Studies on primary osteocytes, which compose >90-95% of bone cells, embedded throughout the mineralized matrix, are a major challenge because of their difficult accessibility and the very rare models available in vitro. We engineered a 3D culture method of primary human osteoblast differentiation into osteocytes. These 3D-differentiated osteocytes were compared with 2D-cultured cells and with human microdissected cortical osteocytes obtained from bone cryosections.
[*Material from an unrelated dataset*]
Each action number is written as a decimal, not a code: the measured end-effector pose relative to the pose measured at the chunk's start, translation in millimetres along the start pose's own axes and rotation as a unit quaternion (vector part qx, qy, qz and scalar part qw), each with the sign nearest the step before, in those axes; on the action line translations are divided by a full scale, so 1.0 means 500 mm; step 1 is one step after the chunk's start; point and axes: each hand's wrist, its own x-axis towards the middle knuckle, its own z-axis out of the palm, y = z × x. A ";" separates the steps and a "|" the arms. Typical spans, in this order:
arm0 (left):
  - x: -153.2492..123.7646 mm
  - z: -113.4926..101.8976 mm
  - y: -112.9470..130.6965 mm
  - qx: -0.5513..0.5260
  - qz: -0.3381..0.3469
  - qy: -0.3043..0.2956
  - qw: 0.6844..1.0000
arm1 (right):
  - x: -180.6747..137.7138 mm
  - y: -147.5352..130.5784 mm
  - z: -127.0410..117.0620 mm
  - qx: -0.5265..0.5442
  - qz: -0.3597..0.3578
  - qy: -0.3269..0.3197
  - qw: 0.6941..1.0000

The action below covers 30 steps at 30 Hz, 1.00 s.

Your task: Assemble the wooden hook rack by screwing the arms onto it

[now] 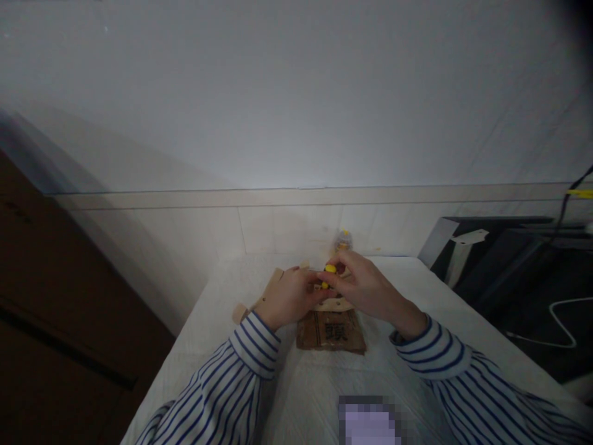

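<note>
Over the middle of the table my two hands meet around a small yellow piece. My right hand [365, 281] pinches the rounded yellow piece [330, 269] between thumb and fingers. My left hand [296, 295] is closed, its fingertips by a smaller yellow part [325, 285] just under that piece; whether the two parts are joined I cannot tell. Beneath the hands lies a pale wooden strip with holes [336, 305], partly covered by them. A brown packet with dark printed characters [332, 332] lies flat nearer to me.
Pale wooden pieces [271, 289] lie beyond and left of my left hand. A clear bag with yellow bits [343, 240] stands by the wall. The white-covered table [194, 352] meets the wall at the back. Dark panels [514, 272] and a white cable [551, 343] are at the right.
</note>
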 end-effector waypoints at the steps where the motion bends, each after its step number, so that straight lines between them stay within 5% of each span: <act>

Human primary osteoblasts were seeded either within the interspace of calibrated biphasic calcium phosphate particles or on plastic culture dishes and cultured for 4 wk in the absence of differentiation factors. Osteocyte differentiation was assessed by histological and immunohistological analysis after paraffin embedding of culture after various times, as well as by quantitative RT-PCR analysis of a panel of osteoblast and osteocyte markers after nucleic acid extraction. Histological analysis showed, after only 1 wk, the presence of an osteoid matrix including many lacunae in which the cells were individually embedded, exhibiting characteristics of osteocyte-like cells. Real-time PCR expression of a set of bone-related genes confirmed their osteocyte phenotype. Comparison with plastic-cultured cells and mature osteocytes microdissected from human cortical bone allowed to assess their maturation stage as osteoid-osteocytes. This model of primary osteocyte differentiation is a new tool to gain insights into the biology of osteocytes. It should be a suitable method to study the osteoblast-osteocyte differentiation pathway, the osteocyte interaction with the other bone cells, and orchestration of bone remodeling transmitted by mechanical loading and shear stress. It should be used in important cancer research areas such as the cross-talk of osteocytes with tumor cells in bone metastasis, because it has been recently shown that gene expression in osteocytes is strongly affected by cancer cells of different origin. It could also be a very efficient tool for drug testing and bone tissue engineering applications.